__WORK INSTRUCTIONS__:
Lines that include "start" make up the answer; copy all of them from the data below.

•••••

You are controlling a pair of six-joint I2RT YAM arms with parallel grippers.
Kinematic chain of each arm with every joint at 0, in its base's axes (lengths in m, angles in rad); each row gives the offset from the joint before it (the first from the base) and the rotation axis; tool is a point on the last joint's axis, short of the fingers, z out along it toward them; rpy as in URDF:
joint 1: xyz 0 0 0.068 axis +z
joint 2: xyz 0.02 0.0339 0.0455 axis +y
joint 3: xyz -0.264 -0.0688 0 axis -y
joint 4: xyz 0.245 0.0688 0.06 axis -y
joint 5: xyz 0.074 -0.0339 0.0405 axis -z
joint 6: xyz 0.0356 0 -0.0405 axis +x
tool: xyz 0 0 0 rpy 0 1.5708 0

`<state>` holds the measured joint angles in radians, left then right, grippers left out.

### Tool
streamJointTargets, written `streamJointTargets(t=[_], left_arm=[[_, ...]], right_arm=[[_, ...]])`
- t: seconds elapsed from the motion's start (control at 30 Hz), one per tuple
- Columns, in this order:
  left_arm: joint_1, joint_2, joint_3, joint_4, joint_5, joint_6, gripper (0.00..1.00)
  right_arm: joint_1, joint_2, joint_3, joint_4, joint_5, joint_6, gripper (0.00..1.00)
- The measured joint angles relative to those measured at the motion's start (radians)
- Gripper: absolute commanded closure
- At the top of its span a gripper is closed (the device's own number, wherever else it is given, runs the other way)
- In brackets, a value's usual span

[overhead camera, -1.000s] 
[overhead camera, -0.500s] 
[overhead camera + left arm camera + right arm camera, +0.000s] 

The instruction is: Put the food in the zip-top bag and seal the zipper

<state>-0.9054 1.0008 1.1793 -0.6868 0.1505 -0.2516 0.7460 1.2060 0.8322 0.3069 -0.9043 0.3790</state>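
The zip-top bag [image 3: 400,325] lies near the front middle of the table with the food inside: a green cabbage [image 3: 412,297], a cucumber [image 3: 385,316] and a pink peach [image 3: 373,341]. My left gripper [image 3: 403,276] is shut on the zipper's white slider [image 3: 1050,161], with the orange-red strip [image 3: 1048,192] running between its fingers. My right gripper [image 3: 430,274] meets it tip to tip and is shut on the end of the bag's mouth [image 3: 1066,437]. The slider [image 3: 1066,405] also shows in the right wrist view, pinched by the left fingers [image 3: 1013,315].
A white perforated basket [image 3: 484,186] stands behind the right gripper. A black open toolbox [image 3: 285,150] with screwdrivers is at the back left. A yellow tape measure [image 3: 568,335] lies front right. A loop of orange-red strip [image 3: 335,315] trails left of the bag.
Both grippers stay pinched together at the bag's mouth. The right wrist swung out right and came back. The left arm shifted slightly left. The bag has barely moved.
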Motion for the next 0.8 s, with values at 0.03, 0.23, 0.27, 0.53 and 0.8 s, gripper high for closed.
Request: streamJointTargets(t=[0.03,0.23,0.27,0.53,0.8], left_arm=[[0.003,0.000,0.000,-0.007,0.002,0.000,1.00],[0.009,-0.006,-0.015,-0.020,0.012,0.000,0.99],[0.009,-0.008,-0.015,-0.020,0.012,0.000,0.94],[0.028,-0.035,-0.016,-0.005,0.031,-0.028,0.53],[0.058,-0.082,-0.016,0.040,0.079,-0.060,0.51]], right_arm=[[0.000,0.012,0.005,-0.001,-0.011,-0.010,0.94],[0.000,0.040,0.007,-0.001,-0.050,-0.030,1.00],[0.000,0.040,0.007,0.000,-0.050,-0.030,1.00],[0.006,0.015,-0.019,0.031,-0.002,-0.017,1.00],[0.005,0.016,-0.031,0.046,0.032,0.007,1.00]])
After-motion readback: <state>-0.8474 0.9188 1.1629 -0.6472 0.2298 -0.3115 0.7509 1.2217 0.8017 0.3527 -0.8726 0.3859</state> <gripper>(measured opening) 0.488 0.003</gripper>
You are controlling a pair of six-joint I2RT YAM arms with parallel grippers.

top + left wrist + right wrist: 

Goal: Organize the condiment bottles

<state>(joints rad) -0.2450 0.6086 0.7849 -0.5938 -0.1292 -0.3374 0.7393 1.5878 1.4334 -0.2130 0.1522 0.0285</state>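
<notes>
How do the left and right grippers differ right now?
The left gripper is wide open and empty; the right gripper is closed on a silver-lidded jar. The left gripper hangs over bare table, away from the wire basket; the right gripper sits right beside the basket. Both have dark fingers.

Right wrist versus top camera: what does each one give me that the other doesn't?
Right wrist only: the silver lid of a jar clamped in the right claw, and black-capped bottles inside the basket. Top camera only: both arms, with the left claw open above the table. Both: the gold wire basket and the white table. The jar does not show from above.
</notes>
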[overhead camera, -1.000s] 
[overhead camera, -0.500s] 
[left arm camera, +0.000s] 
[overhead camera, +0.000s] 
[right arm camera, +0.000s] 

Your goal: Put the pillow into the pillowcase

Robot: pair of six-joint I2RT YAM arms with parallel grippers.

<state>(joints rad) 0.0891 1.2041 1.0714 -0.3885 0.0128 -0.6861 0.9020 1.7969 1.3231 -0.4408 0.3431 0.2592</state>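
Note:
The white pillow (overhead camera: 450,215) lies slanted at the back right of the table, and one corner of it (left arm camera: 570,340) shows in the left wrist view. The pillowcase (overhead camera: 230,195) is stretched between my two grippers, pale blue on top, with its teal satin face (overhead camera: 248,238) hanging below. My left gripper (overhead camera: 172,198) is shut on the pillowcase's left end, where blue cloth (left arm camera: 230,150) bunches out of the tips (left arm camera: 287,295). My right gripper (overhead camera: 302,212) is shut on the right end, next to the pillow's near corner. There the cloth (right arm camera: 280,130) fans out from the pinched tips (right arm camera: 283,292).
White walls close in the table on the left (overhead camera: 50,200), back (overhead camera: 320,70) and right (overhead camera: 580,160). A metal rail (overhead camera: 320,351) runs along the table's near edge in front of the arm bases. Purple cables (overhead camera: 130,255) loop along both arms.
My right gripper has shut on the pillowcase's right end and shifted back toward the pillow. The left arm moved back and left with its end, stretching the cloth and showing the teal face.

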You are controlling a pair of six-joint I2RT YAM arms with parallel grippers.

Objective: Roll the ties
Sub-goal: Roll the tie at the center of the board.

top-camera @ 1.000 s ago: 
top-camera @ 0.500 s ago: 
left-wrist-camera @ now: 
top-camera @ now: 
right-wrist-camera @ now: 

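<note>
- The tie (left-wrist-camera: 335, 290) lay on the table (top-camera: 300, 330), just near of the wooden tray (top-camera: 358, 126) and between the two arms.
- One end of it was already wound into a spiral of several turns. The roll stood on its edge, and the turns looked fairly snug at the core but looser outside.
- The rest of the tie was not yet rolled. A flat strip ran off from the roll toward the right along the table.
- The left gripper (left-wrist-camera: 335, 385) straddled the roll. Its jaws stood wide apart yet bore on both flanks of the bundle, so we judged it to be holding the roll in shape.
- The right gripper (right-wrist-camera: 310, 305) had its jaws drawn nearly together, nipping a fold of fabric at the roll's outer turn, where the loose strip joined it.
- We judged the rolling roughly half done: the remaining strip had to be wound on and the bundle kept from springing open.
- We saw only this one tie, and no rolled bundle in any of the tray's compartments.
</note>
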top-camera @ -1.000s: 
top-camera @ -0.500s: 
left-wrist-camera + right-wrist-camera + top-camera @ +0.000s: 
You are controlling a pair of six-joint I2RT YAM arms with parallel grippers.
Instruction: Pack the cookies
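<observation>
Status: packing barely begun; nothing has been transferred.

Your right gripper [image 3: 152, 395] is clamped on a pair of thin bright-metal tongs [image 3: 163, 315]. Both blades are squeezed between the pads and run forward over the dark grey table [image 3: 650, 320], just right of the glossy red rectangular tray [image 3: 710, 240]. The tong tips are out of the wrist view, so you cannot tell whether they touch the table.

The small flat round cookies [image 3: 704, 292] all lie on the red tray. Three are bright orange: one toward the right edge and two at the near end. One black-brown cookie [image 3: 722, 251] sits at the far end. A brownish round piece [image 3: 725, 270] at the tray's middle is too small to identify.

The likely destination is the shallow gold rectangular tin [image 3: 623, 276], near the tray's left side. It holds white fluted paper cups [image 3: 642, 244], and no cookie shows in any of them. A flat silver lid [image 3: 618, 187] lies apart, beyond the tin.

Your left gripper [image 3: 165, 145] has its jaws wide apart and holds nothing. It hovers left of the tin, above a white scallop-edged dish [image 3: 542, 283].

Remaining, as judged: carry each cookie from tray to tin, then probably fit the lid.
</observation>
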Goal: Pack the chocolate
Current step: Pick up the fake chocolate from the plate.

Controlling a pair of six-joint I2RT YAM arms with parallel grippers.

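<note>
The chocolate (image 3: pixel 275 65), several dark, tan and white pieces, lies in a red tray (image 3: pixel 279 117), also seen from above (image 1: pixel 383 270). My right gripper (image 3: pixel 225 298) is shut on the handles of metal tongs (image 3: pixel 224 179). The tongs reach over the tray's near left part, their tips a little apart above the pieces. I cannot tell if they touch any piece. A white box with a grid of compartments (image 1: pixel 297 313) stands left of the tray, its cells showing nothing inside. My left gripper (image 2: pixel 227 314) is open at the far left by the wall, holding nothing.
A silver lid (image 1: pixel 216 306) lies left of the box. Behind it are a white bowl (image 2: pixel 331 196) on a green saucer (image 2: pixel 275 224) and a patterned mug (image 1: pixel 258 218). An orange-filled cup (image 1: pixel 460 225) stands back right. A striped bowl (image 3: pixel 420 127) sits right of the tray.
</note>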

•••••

__EXPECTED ANSWER__:
- t: seconds elapsed from the motion's start (control at 30 Hz), one per tuple
- The measured joint angles relative to those measured at the motion's start (radians)

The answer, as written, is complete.